• _Instructions to follow_: Output a character-exact copy of the data, images removed.
------
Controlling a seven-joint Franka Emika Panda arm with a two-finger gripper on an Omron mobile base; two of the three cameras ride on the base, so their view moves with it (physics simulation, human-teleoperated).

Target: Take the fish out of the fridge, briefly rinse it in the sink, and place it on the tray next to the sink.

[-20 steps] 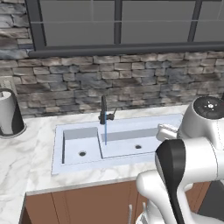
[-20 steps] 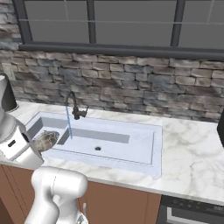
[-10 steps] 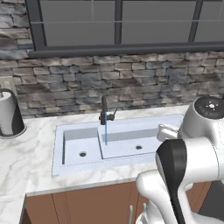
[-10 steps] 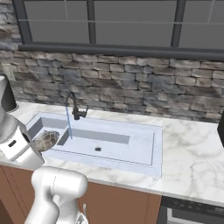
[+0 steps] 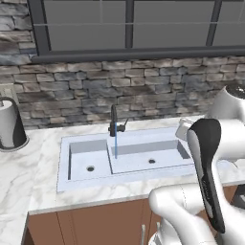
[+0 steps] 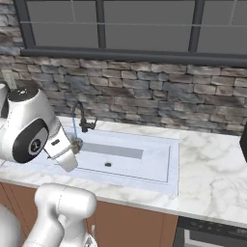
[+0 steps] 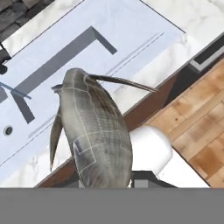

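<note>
The fish (image 7: 94, 131), grey-brown with thin fins, rises from the bottom centre of the hand view and points toward 11 o'clock. Its lower body sits between the jaws, which are narrowly parted and closed on its flanks; the finger tips themselves are hidden behind the body, so the exact contact line cannot be read. One slim fin trails out toward 3 o'clock, another hangs toward 7 o'clock. In the right base view the fish (image 6: 75, 143) shows as a small brownish patch at the end of the wrist, above the near rim of the sink (image 6: 159, 169).

Beyond the fish lies the sink (image 7: 113, 26), filling the hand view from 9 to 1 o'clock, with a drain (image 7: 7, 130) at 9 o'clock and the counter edge passing beneath the fish. In the left base view the black faucet (image 5: 114, 122) stands at the back rim of the sink (image 5: 81, 179), with a thin blue stream (image 5: 116, 146) falling into the basin, at about 10 o'clock from the arm.

The step in hand appears to be carrying the fish to the water for rinsing. To do it well, the grip should be kept unchanged while the fish is brought forward and lowered under the stream, clear of the faucet spout and the divider, with the body held over a basin throughout so that a slip lands in the sink, not on the floor.
</note>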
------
• _Answer to this task_:
Controlling a seven-joint Franka Emika Panda arm with a two-finger gripper on an Omron mobile base; two of the three cameras ride on the base, so their view moves with it (physics simulation, human-teleoperated).

Target: Take the fish out of the fridge, briefly rinse it in the sink, and place it on the tray next to the sink.

[-20 steps] 
[-20 steps] 
[-10 steps] 
[-10 steps] 
[+0 steps] 
[+0 steps] 
[+0 steps] 

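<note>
The fish (image 7: 94, 131), grey-brown with thin fins, rises from the bottom centre of the hand view and points toward 11 o'clock. Its lower body sits between the jaws, which are narrowly parted and closed on its flanks; the finger tips themselves are hidden behind the body, so the exact contact line cannot be read. One slim fin trails out toward 3 o'clock, another hangs toward 7 o'clock. In the right base view the fish (image 6: 75, 143) shows as a small brownish patch at the end of the wrist, above the near rim of the sink (image 6: 159, 169).

Beyond the fish lies the sink (image 7: 113, 26), filling the hand view from 9 to 1 o'clock, with a drain (image 7: 7, 130) at 9 o'clock and the counter edge passing beneath the fish. In the left base view the black faucet (image 5: 114, 122) stands at the back rim of the sink (image 5: 81, 179), with a thin blue stream (image 5: 116, 146) falling into the basin, at about 10 o'clock from the arm.

The step in hand appears to be carrying the fish to the water for rinsing. To do it well, the grip should be kept unchanged while the fish is brought forward and lowered under the stream, clear of the faucet spout and the divider, with the body held over a basin throughout so that a slip lands in the sink, not on the floor.
</note>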

Work on this exercise has concluded.